Walsh said he thought kick was good but should have driven it more. He made three earlier field goals but the decision to fake a FG at the end of first half proved just as costly.
In hindsight, Seahawks kicker Blair Walsh said he probably needed to put just a little more leg behind the 52-yard field-goal attempt that fell short just as time expired in the Seahawks’ 34-31 defeat to Atlanta on Monday Night Football.
“I needed to probably drive it more and I didn’t. I know it sounds simple, but that’s the only thing I could think of,” Walsh said. “I thought it was good. … I don’t know how much I missed by, but it’s tough. It’s tough when you’re not there for your team in a moment like that. But I keep working my tail off and commit to what I’m doing.
“I was happy with everything else I did in the game. It’s tough when that last play is what it comes down to. But that’s part of football.”

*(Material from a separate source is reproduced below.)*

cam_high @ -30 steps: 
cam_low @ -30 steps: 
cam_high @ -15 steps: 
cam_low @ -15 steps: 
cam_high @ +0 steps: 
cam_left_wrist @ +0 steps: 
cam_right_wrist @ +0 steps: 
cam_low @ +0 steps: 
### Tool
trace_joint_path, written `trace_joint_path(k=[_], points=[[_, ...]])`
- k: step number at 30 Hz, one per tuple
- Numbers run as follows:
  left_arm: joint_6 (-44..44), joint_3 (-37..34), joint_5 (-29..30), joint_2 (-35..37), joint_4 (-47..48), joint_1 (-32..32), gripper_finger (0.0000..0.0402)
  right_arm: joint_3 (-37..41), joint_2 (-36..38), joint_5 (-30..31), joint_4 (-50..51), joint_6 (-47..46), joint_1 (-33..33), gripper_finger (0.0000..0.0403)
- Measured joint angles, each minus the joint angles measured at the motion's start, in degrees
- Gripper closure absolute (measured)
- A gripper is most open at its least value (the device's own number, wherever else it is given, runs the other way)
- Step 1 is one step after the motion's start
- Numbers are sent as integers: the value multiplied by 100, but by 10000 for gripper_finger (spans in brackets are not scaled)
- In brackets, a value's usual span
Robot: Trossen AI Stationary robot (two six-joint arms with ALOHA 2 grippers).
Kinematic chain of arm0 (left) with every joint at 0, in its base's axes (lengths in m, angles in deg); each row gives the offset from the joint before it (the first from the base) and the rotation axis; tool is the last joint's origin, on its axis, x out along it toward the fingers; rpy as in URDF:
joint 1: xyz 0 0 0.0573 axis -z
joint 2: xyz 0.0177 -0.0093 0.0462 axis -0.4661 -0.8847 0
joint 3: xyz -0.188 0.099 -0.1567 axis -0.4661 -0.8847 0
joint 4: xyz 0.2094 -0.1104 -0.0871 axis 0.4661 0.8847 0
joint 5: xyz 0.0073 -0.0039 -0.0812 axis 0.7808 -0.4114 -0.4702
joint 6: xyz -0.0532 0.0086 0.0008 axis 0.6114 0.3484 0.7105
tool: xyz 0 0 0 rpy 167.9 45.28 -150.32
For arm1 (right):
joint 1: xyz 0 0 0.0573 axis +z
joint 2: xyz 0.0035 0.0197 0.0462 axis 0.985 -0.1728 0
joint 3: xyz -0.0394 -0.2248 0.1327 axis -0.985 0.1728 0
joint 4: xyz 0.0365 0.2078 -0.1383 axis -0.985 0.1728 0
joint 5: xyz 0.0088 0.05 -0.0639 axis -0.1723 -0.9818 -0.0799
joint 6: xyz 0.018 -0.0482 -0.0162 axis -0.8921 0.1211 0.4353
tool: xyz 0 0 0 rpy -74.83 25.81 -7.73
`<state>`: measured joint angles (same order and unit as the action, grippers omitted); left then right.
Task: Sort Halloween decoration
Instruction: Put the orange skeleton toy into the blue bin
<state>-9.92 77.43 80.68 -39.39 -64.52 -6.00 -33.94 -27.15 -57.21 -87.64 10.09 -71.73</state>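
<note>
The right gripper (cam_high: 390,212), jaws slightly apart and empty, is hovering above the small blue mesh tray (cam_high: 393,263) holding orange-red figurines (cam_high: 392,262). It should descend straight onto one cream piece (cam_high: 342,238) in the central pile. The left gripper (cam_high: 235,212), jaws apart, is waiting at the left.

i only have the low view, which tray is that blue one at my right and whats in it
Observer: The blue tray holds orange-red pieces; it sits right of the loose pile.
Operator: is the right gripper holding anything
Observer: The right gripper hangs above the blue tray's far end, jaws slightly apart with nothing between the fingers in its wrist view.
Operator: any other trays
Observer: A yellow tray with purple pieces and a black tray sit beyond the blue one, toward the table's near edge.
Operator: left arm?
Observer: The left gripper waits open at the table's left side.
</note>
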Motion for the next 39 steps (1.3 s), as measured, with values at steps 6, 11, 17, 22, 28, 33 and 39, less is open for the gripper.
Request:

Watch | Blair Walsh discusses final missed field goal
Walsh went into the Atlanta game 14 of 18 on field goals this season. Three of those misses came in the Seahawks’ defeat to Washington two weeks ago, but Walsh bounced back nicely, hitting attempts of 33 and 43 yards in Seattle’s win at Arizona Nov. 9.
He started out strong against Atlanta too, making field goals of 30, 37 and 46 yards before he missed the potential tying kick.
Still, one could argue that Walsh’s end-of-regulation kick should have been a potential game-winner instead of one to tie things up.
At the end of the second quarter, on fourth-and-one from the Atlanta 17, Walsh lined up for what would have been a 35-yard attempt. But the Seahawks made a debatable decision to instead fake the field goal and have holder Jon Ryan fire off a pass to tight end Luke Willson.
Willson caught the pass but was tackled five yards shy of the first down, and that missed opportunity to clinch three points off that drive came back to haunt the Seahawks.
Seahawks coach Pete Carroll called the play in from the sideline, but Willson said it came because Seattle saw something in Atlanta’s field-goal coverage that it thought it could exploit.
“It was kind of a look we were waiting for – something they’d done all year,” Willson said. “I don’t know why, but for this game, they changed it up. From what they showed on film, it was a hundred-percentage. If they do what they do, I think it would have been an easy touchdown for me.”
There were some bright spots for the Seahawks on special teams, however. Tedric Thompson’s recovery of Andre Roberts’ muffed kickoff return in the second quarter gave Seattle an extra offensive possession before the half and led to Russell Wilson’s 1-yard touchdown run that closed Atlanta’s lead to 21-17.
Tyler Lockett also had his best return day of the season. Lockett had five kick returns for 197 yards, and he reeled off a seasonlong 57-yard run after Atlanta’s first touchdown. Lockett also had returns of 37, 39 and 39 yards to give the Seahawks’ optimal average starting field position at their own 36-yard line.
“We put our offense in a great position. It’s better to start on the 40 and the 45 than to start at the 25,” Lockett said.
Lockett said he’s been working hard on kickoff return basics with special-teams coach Brian Schneider this week.
“One thing Schneider wanted me to work on was just to be able to go downhill and not worry about going sideways and stuff like that,” Lockett said. “We did phenomenal in the drill work and everybody brought it to the game and that’s one of the things we were able to do.
“Hopefully it’s not a one-hit-wonder type of game. Hopefully it’s something we can continue to build off and have great punt returns and kickoff returns this season.”